The trail was lightly tracked, but not trenched so the group took turns post-holing through knee deep fluff as nobody brought snowshoes up from the cars. They would have been helpful, but with the team of 8 taking shifts leading, the deep snow wasn\'t too terrible to manage. We hit the mining cabin at the base of Kelso Ridge and stripped our crampons as the ridge looked windblown enough that it was mostly rocks.
EPIC shot by TJ of the group on approach. My new wallpaper at work.
Early scrambling - photo: Brent (Pete)
We set off up the base of Kelso through the blustery wind, but soaked in sunlight pouring down from almost crystal clear blue skies. It would be a good day. Somewhere around 12,500\' we spotted some nasty looking clouds to the north that appeared to be blowing in with the stiff gusts. That potential storm combined with huge wind along the upper ridge -as evidenced by the 100 yard spin drift plumes rocketing off into space- warranted a conversation about bailing vs. pressing on. A few of the group decided they didn\'t feel comfortable with conditions and turned back. The 5 of us that remained still felt relatively good about the climb and decided we would keep a northern eye peeled and press up to the white wall, which we set as our "point-of-no-return" committal zone. While we were discussing options and bail out plans, we were joined by Mike who had come to climb Grays and taken a wrong turn while following our tracks. This addition bumped us up to 6 heads now and I think everyone felt good to have an extra mind working the route with us.

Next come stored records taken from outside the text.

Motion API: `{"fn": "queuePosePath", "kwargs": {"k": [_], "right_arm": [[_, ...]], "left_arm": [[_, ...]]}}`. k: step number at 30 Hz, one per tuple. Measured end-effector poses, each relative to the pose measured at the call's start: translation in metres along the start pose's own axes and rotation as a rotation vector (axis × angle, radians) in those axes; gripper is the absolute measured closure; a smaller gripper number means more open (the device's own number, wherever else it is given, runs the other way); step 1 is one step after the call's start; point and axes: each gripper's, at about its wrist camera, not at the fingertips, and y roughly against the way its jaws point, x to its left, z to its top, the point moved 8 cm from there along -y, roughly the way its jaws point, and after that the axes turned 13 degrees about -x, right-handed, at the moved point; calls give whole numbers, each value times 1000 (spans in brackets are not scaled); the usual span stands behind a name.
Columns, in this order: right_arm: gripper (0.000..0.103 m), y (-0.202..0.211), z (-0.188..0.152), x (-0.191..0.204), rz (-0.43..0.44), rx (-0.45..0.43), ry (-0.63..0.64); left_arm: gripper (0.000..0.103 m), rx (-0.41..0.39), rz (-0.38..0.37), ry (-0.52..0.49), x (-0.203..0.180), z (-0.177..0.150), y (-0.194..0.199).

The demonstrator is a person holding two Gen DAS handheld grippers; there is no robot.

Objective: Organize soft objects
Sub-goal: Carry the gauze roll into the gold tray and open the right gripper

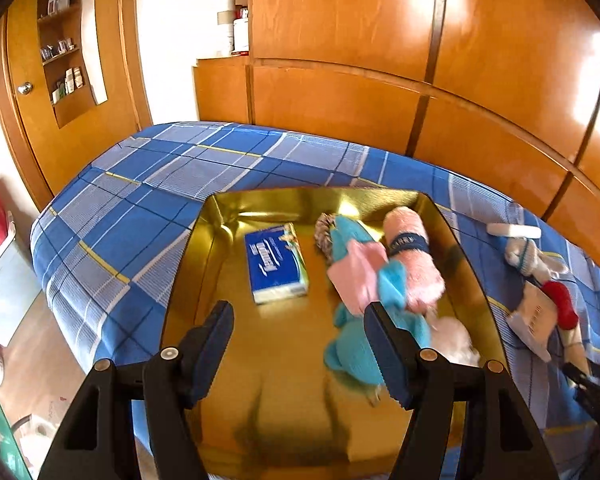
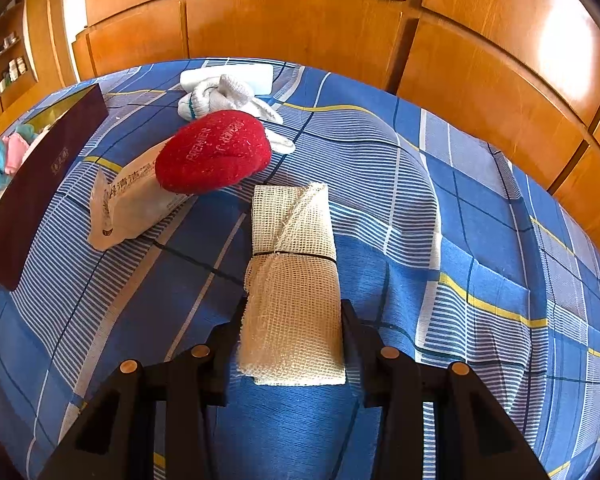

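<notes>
In gold box (image 1: 204, 280): tissue pack (image 1: 276, 264), blue plush (image 1: 360, 344), pink towel roll (image 1: 414, 256). On bed (image 2: 460, 240): red pouch (image 2: 214, 152), white socks (image 2: 224, 96), wipes packet (image 2: 136, 200). Left hand-held gripper (image 1: 300, 344) released, empty; right hand-held gripper (image 2: 292, 344) grasping mesh cloth roll (image 2: 292, 264).

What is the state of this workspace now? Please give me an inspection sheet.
Surface: bed with blue plaid sheet.
Job's things: gold box holds tissue pack, blue-pink plush, pink towel roll; outside lie red pouch, wipes packet, white socks.
Clutter: nothing seen.
Grippers: left claw open, empty, above box; right claw shut on mesh cloth roll.
Cables: nothing seen.
Surroundings: wooden wardrobe.
</notes>
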Motion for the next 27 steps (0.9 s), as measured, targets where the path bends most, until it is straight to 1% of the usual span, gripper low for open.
{"fn": "queuePosePath", "kwargs": {"k": [11, 16, 23, 25, 27], "right_arm": [[62, 1, 0, 0, -6, -3, 13], [63, 1, 0, 1, -12, -3, 14], [64, 1, 2, -1, -5, 12, -16], [65, 3, 5, -3, -14, 12, -23], [65, 8, 12, -8, -32, -6, -43]], "left_arm": [[34, 27, -21, 12, -8, -26, 22], [34, 7, -15, 15, -6, -27, 30], [34, -22, -20, 23, -2, -25, 43], [34, -25, -19, 22, 1, -26, 44], [34, -24, -17, 32, 4, -26, 45]]}}
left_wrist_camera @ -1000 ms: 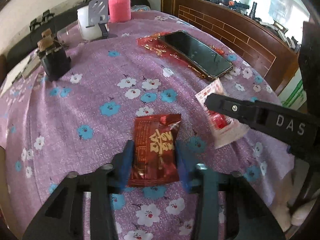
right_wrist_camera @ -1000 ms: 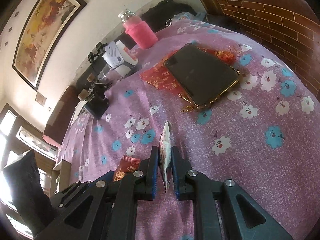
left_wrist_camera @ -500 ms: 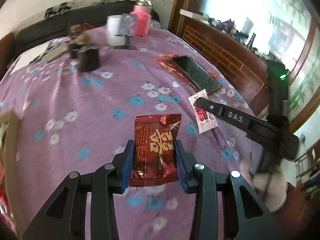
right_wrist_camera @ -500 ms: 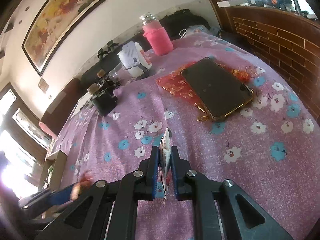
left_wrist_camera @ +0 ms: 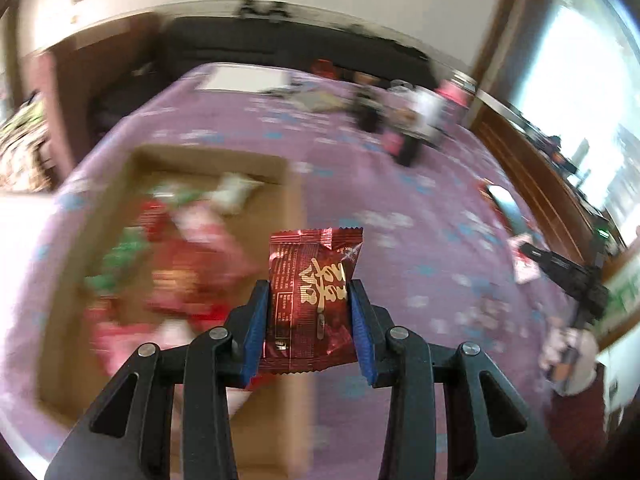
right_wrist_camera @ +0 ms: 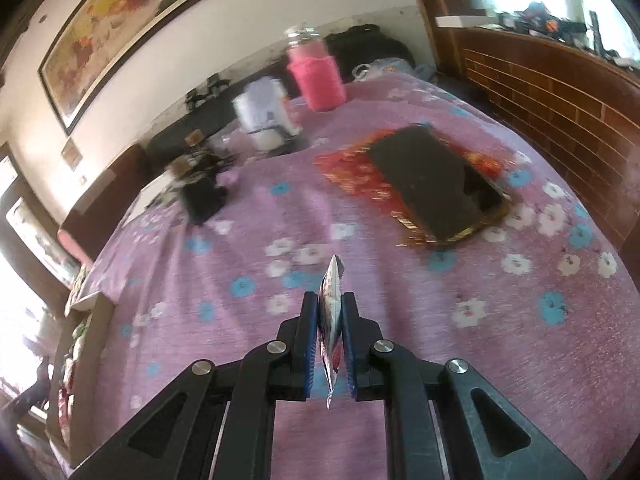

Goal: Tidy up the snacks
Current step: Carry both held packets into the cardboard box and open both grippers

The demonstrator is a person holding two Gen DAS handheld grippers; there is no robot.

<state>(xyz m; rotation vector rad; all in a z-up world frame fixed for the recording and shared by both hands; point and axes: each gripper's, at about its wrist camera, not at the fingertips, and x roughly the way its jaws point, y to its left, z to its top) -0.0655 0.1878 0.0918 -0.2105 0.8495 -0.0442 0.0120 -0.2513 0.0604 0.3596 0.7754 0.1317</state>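
Dark red foil snack packet point(left_wrist_camera: 314, 292) with gold script, unreadable, clamped between the blue-padded jaws of the left gripper point(left_wrist_camera: 309, 312), above the right edge of a cardboard box point(left_wrist_camera: 294, 216). Blurred red, green and white snack packs point(left_wrist_camera: 176, 264) inside the box. White sachet point(right_wrist_camera: 331, 312), edge-on, pinched in the closed jaws of the right gripper point(right_wrist_camera: 330, 334) over the floral purple tabletop point(right_wrist_camera: 480, 344). Beyond, a dark phone point(right_wrist_camera: 436, 184) on red wrapping.
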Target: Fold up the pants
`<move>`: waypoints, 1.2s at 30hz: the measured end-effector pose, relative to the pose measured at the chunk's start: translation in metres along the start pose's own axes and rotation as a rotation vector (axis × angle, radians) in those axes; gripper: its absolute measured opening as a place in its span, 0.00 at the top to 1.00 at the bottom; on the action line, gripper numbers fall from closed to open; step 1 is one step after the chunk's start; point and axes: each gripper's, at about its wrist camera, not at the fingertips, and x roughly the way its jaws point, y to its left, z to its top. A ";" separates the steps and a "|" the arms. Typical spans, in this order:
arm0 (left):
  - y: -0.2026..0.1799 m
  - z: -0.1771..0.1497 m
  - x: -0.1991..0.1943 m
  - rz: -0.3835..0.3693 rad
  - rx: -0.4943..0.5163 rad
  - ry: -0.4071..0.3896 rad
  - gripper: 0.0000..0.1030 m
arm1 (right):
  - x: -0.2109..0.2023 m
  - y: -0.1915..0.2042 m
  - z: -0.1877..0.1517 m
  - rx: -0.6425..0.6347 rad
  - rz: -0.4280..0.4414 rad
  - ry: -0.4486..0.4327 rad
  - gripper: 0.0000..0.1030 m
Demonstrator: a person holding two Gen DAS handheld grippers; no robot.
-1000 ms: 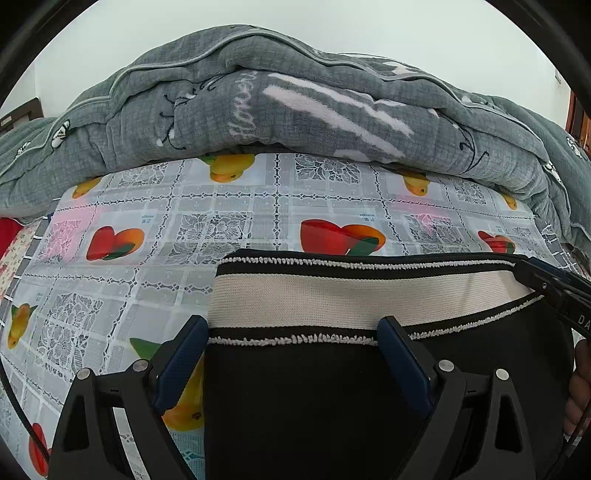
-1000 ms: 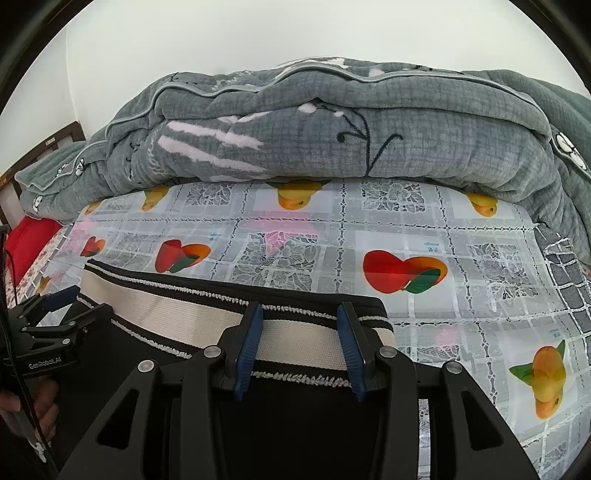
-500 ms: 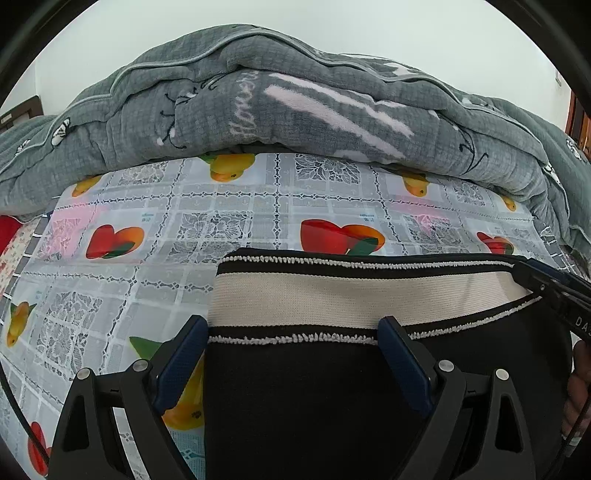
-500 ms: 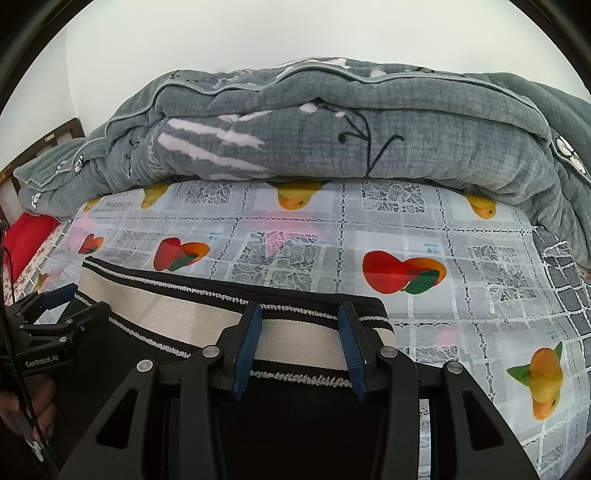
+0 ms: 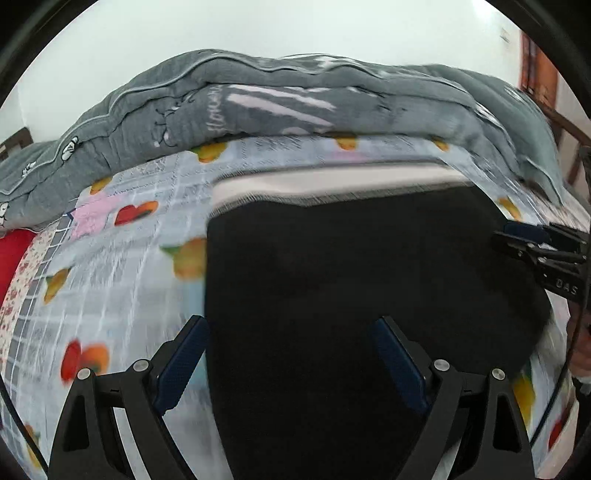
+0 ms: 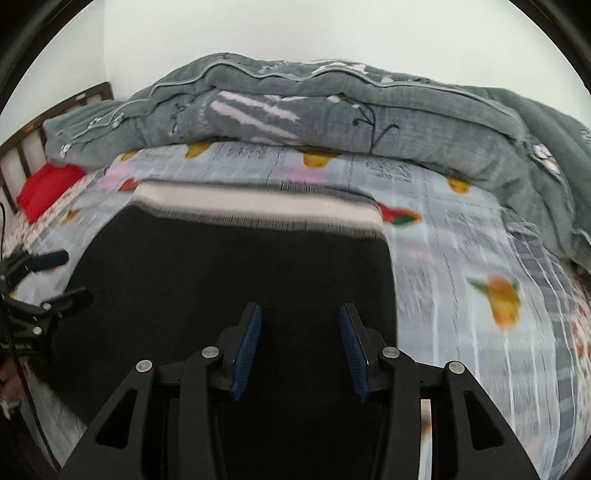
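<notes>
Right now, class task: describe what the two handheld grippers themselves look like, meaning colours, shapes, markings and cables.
Both the left gripper and the right gripper have black angular frames with cut-out openings, silver screws and ribbed blue pads. Seen from the left wrist view, the right gripper bears white lettering, and a thin black cable runs beside it.

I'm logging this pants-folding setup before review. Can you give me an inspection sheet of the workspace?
Surface: bed cover printed with fruit, blurred.
Job's things: black pants lying flat, cream waistband at the far end.
Clutter: grey quilt heaped behind; red cloth at the far left.
Grippers: left gripper wide, jaws closing slightly; right gripper narrower; both over the pants, neither pinching fabric.
Cables: dark cable beside the right gripper.
Surroundings: white wall, wooden bed frame.
</notes>
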 end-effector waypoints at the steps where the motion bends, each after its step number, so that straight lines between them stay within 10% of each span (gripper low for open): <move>1: -0.004 -0.009 -0.005 -0.001 0.005 0.004 0.12 | -0.008 0.001 -0.012 -0.002 -0.013 -0.003 0.57; 11: 0.007 -0.081 -0.063 -0.055 -0.224 0.028 0.17 | -0.078 -0.010 -0.085 0.088 -0.012 0.041 0.57; 23: -0.021 -0.064 -0.208 -0.008 -0.209 -0.169 0.16 | -0.205 0.006 -0.075 0.105 -0.074 -0.090 0.50; 27: -0.035 -0.062 -0.230 0.020 -0.168 -0.188 0.16 | -0.231 0.010 -0.080 0.087 -0.135 -0.133 0.25; 36: -0.048 -0.069 -0.248 0.050 -0.169 -0.202 0.15 | -0.255 0.005 -0.089 0.123 -0.154 -0.140 0.23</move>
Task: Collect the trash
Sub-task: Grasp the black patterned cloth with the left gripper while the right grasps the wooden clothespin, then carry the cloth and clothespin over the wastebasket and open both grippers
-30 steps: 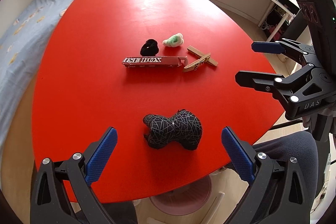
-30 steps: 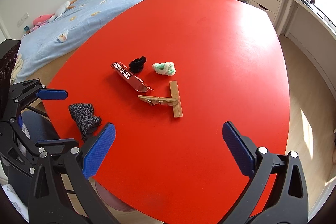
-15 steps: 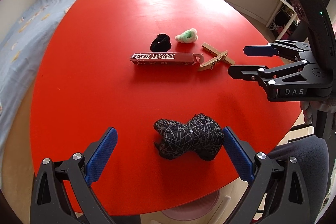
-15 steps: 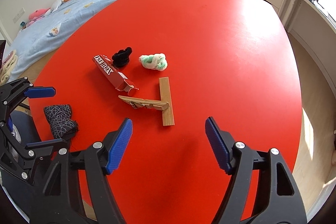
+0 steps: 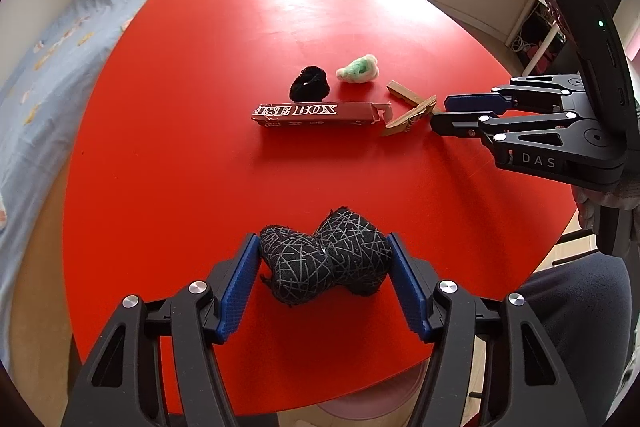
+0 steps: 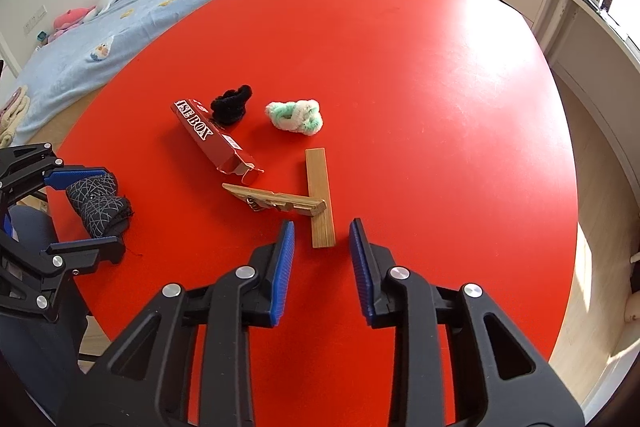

It would be a good day.
Joined by Mike (red) at a food/planning stop - photo: Brent
The route was slow-going, and a bit sketchy in spots, but the elevation ticked away until we found ourselves staring at our options up the white wall...An icy outcropping (summer route), the narrow chimney just to the right of that, or a very loose looking STEEP mixed gulley traverse to the right. None of them looked particularly appealing and we opted for the chimney (which in hindsight was likely the nastiest of the options). Dan and TJ squirmed their way through and soon it was my turn. I set up through the narrowest squeeze at the base and quickly realized that I was in a bit of trouble. I was wearing my big bag loaded with heavier than necessary load for training on climbing technical scrambles with the added backward leverage. The larger bag would not allow me to turn my body in any way that would allow me to canyon shuffle up through the almost hold-less first tier of smooth, icy rock. After several failed attempts at contortion, brute force, and trying to think happy thoughts to fly like a lost boy, I opted to ditch the bag and haul up after. I unloaded and pulled a length of paracord from my lid. Once free of the cumbersome sack, I was able to shimmy up the 10-12 meter pitch. Brent and Mike ascended shortly after, leaving Andy at the precarious base with my pack. I made several attempts to toss my paracord loops down, but they instantly blew out and sailed out to the side of the chimney in the strong gusts. After a few shots at looping an end around small rocks, I finally managed to get one down to Andy. Fortunately, he was paying close attention, as the wind didn\'t drift this one. He managed to duck at the last second, and the plum size rock missed his face by inches. Not only was he stuck in a ridiculously uncomfortable section in order to guide my pack over jagged outcroppings, but I was trying to hit him in the face with rocks...now I was REALLY not feeling very good. It took a few attempts to finally get the pack up and over the last jagged rock, where I hauled it up quickly with Andy following close behind. As it turns out, one of his crampons had popped loose on him mid climb making for some very awkward footing. Andy won the \"Badass of the day\" award for this effort and I am truly sorry for putting him in that position.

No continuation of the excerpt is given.